The H-Blocks saw a hunger strike in 1980 that saw the British government renege on a deal it had struck with the prisoners. Tragically, 10 men – Bobby Sands, Francis Hughes, Raymond McCreesh, Patsy O’Hara, Joe McDonnell, Martin Hurson, Kevin Lynch, Kieran Doherty, Thomas McElwee and Michael Devine – died on hunger strike the following year. Of the 10 that died, Seamus knew six of them personally, and he vividly recalls the last time he saw Bobby Sands during Mass in February 1981.

“At the end of the Mass Bobby went round the lads clockwise,” he said.

“He came to me and smiled and said ‘I see you’re still here,’ and I knew it was in relation to our Michael. I said ‘There’s nowhere else to go, Bobby.’ He looked straight into my eyes and said ‘Good man – goodbye.’

“I had doubted him. Most of our wing had doubted him. To me he was just like a Rod Stewart lookalike. I had given him the words to ‘This Old Heart of Mine’ before – he liked that song. When I looked into his eyes that Sunday they were like a shark’s eyes. He had resigned himself and I knew he was going to go through with.

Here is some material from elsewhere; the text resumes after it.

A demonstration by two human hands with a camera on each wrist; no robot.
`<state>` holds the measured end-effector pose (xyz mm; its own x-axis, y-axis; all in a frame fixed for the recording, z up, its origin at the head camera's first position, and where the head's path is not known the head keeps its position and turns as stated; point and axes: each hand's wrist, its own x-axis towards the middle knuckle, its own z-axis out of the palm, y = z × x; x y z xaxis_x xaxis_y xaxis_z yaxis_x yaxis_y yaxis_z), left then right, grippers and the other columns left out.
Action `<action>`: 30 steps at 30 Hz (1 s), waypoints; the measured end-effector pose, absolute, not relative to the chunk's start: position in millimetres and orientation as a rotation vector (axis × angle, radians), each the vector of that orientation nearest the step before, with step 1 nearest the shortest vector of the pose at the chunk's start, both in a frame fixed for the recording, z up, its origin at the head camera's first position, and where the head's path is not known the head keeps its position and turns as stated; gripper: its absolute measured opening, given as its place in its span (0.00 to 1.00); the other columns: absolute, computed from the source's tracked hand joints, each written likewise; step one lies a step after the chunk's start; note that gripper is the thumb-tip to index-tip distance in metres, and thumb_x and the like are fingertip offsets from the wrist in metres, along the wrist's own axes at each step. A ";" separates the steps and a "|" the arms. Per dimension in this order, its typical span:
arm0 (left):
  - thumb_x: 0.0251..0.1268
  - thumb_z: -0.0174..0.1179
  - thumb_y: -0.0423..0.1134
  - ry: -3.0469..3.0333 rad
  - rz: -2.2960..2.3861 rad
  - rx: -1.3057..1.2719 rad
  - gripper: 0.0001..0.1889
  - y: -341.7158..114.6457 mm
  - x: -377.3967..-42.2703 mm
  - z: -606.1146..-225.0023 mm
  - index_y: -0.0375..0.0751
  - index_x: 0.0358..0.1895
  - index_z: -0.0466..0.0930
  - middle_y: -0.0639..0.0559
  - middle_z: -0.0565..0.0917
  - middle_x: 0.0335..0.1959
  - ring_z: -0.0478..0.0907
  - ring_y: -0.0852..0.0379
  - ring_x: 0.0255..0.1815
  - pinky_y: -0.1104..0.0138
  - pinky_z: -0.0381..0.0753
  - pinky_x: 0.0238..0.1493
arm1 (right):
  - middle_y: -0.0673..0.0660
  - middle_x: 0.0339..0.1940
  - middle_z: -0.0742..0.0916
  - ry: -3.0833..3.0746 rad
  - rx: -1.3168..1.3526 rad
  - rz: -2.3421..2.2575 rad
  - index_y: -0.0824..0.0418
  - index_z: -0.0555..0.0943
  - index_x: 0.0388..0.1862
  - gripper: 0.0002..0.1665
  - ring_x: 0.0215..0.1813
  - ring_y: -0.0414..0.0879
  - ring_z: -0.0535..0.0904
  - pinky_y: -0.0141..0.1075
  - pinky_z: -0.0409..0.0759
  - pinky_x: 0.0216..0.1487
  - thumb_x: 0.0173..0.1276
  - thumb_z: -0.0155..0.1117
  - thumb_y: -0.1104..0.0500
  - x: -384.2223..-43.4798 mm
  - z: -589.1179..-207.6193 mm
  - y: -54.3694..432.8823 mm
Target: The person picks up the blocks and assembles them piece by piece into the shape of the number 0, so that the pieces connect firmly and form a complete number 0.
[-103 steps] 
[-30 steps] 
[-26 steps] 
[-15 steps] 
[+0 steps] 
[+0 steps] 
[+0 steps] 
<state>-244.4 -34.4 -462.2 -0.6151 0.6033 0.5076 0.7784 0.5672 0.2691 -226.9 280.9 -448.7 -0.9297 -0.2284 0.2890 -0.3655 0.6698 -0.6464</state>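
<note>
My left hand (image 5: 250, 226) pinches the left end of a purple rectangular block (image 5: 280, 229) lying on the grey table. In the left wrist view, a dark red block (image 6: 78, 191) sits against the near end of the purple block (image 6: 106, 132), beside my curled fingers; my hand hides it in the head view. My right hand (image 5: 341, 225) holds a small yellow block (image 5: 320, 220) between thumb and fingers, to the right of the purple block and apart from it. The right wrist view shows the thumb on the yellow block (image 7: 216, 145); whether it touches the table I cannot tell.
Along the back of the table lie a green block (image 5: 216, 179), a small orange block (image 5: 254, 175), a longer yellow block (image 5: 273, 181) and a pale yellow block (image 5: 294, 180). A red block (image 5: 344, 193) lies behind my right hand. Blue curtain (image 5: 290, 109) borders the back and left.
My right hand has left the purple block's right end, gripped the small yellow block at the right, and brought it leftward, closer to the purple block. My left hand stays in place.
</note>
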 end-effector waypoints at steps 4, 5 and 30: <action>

“The hunger strike was a formality. Bobby didn’t really die on May the 5th – he died in February. One after another they died and it was like losing a part of yourself. It was the same reaction I had to losing our Michael. It was like losing brothers. It was so catastrophic – and it still is.

“Maybe it’s a physiological thing that I don’t understand, but when I talk about it I can still feel that emotion as if it was yesterday and I still struggle to get over it. I know I speak for a lot of the lads who can’t have this conversation, but something broke inside me.”
Those who knew the men who died most keenly feel the sadness of 1981. For Seamus, the death of his friend Thomas McElwee, who he knew from H4, was most difficult of all, and one that he finds most painful to speak about. He talks about his friend fondly, and will no doubt do so as he tells his own chapter in the dramatic account of the blanket men.

“You are trying to bring people into that world and a lot of the lads can’t talk about it – most of them don’t,” he said.

“For me, you don’t just talk about the protest, you actually relive it. Once you open that Pandora’s box you don’t know what you’re letting out, so a lot of the lads keep it closed.

“Today, with the rise of Sinn Féin, the republican movement is healthy. It is a direct result of the fight against criminalisation. We thought it would be a footnote in Irish history, but it became a pivotal moment. Of the ten men who died on hunger strike I knew six of them personally. It was such an intimate death for all of them that it’s difficult to talk about.”
Seamus will give his talk about life on the blanket in St Galls GAC this Friday evening, March 1, at 8.15pm. All are welcome to come along.